Therefore, the proposed changes do not create the possibility of
a new or different accident from any accident previously evaluated.
3. Does the proposed change involve a significant reduction in a
margin of safety?
Response: No.
The implementation of the RCP seal coping strategy ensures that
RCP seal leakage is limited to 21 gpm per pump following a loss of
all seal cooling such that there is no impact or reduction in the
margin of safety associated with the GDC 17 loss of all ac event.
The analysis associated with the change supports the ability to
align the 500-kV delayed access circuit, implement the RCP seal
coping strategy actions, and restore RCS makeup flow in sufficient
time following a loss of all onsite ac power supplies and the other
offsite electric power circuit, to assure that specified acceptable
fuel design limits and design conditions of the reactor coolant
pressure boundary are not exceeded. The proposed amendment would not
alter the way any safety-related SSC functions and would not alter
the way the plant is operated. The amendment demonstrates that the
500-kV backfeed, isolation of RCP seal cooling, and restoration of
RCS makeup flow can be reliably completed within 54 minutes, and
that there is considerable margin to the GDC 17 acceptance criteria
for the 500-kV backfeed as a delayed offsite ac power source. The
proposed amendment would not introduce any new uncertainties or
change any existing uncertainties associated with any safety limit.

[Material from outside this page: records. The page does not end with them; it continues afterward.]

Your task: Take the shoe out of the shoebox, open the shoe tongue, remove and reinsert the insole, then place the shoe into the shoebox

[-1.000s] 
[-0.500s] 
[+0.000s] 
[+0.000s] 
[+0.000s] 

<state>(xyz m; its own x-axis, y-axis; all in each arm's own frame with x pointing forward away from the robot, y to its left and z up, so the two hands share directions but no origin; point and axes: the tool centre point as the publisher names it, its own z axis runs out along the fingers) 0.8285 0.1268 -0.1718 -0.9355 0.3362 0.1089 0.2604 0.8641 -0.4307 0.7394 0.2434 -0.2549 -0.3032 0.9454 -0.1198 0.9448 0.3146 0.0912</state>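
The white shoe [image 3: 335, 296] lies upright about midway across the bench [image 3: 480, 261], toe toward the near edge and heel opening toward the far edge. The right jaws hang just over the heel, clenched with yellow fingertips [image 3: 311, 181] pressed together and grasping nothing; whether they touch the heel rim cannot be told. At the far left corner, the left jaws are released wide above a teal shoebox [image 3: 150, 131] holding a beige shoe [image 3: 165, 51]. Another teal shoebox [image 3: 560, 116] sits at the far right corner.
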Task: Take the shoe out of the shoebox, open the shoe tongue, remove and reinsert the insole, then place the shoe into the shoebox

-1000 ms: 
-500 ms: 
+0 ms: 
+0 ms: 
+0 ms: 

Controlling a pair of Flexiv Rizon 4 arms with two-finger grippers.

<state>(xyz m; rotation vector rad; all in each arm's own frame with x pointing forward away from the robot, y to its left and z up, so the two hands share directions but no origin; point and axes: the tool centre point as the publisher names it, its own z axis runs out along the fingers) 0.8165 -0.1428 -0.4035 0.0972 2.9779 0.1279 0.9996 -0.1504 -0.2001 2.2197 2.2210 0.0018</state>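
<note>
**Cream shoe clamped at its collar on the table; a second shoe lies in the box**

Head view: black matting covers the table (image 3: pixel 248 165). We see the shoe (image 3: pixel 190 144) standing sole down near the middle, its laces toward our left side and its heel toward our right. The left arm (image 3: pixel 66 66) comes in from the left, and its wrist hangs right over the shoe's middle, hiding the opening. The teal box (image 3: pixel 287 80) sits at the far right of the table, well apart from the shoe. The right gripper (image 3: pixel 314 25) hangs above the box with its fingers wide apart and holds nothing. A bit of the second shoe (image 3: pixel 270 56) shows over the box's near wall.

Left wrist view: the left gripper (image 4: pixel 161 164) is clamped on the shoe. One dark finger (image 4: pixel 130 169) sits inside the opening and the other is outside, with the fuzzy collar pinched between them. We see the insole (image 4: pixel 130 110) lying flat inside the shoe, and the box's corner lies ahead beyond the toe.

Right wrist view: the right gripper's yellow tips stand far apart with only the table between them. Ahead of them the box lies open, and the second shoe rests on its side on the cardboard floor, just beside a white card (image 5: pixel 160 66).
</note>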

Since the proposed amendment would have no impact on the structural
integrity of the fuel cladding or reactor coolant pressure boundary,
and maintains the RCP seal leakage within controllable limits, there
is no impact on the containment structure. Based on the above
considerations, the proposed amendment would not degrade the ability
to safely shut down the plant in the event of a loss of all ac
power.
Therefore, the proposed changes do not involve a significant
reduction in a margin of safety.
The NRC staff has reviewed the licensee's analysis and, based on
this review, it appears that the three standards of 10 CFR 50.92(c) are
satisfied. Therefore, the NRC staff proposes to determine that the
amendment requests involve no significant hazards consideration.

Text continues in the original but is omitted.